1 Introduction

The CAESAR competition is an ongoing effort to identify new authenticated encryption primitives [3]. Authenticated encryption schemes provide both confidentiality and authenticity in a single primitive, instead of using an encryption scheme together with a MAC. The competition received 57 submissions in March 2014, and an important effort is now devoted to analyzing those candidates.
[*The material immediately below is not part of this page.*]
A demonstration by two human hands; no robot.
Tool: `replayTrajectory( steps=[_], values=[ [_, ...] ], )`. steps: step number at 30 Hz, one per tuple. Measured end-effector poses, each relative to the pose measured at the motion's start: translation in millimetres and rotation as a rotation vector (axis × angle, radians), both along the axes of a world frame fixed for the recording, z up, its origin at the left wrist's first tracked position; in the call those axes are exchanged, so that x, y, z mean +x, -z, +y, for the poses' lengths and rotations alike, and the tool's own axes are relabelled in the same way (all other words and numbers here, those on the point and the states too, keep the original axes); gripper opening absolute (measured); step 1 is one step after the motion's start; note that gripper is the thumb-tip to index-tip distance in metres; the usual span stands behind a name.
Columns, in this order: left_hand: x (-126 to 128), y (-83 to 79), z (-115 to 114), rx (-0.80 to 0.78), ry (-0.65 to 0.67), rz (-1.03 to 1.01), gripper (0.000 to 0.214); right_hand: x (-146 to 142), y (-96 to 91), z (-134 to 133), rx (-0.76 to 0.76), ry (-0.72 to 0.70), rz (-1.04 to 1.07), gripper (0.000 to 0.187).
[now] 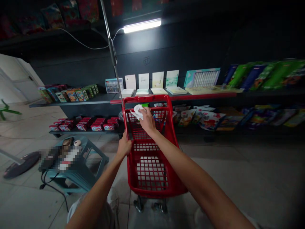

LAC is a CAESAR candidate designed by Zhang, Wu, Wang, Wu, and Zhang [10]. LAC uses the same structure as ALE [2]: it is based on a modified block cipher (the G function in LAC is based on LBlock [9]) that leaks part of its state. The main step of the algorithm is to encrypt the current state, and the leaked data is used as a keystream to produce the ciphertext. Meanwhile, a key schedule produces new keys for each encryption, and plaintext blocks are xored inside the state, so that the final state can be used to produce the tag T. This is depicted in Fig. 1.

Fig. 1.
figure 1figure 1

LAC main structure

In LAC, the main state is 64-bit wide, the key register is 80-bit wide, and the plaintext is divided in blocks of 48 bits. The G function is a modified version of LBlock. It uses 16 rounds of Feistel network, where the round function F applies a key addition, 8 parallel S-Boxes on the nibbles of the state, (the 8 S-Boxes are identical), and a nibble permutation. In addition, the inactive branch of the Feistel network is rotated by 2 nibbles; this is shown in in Fig. 2. The S-Box has a maximum differential probability of \(2^{-2}\), which is optimal for a 4-bit S-Box; it is defined as:

$$\begin{aligned} S = \{ \mathtt {E}, \mathtt {9}, \mathtt {F}, \mathtt {0}, \mathtt {D}, \mathtt {4}, \mathtt {A}, \mathtt {B}, \mathtt {1}, \mathtt {2}, \mathtt {8}, \mathtt {3}, \mathtt {7}, \mathtt {6}, \mathtt {C}, \mathtt {5}\} . \end{aligned}$$

We omit the description of the leak function and of the key schedule, because they don’t affect our attack.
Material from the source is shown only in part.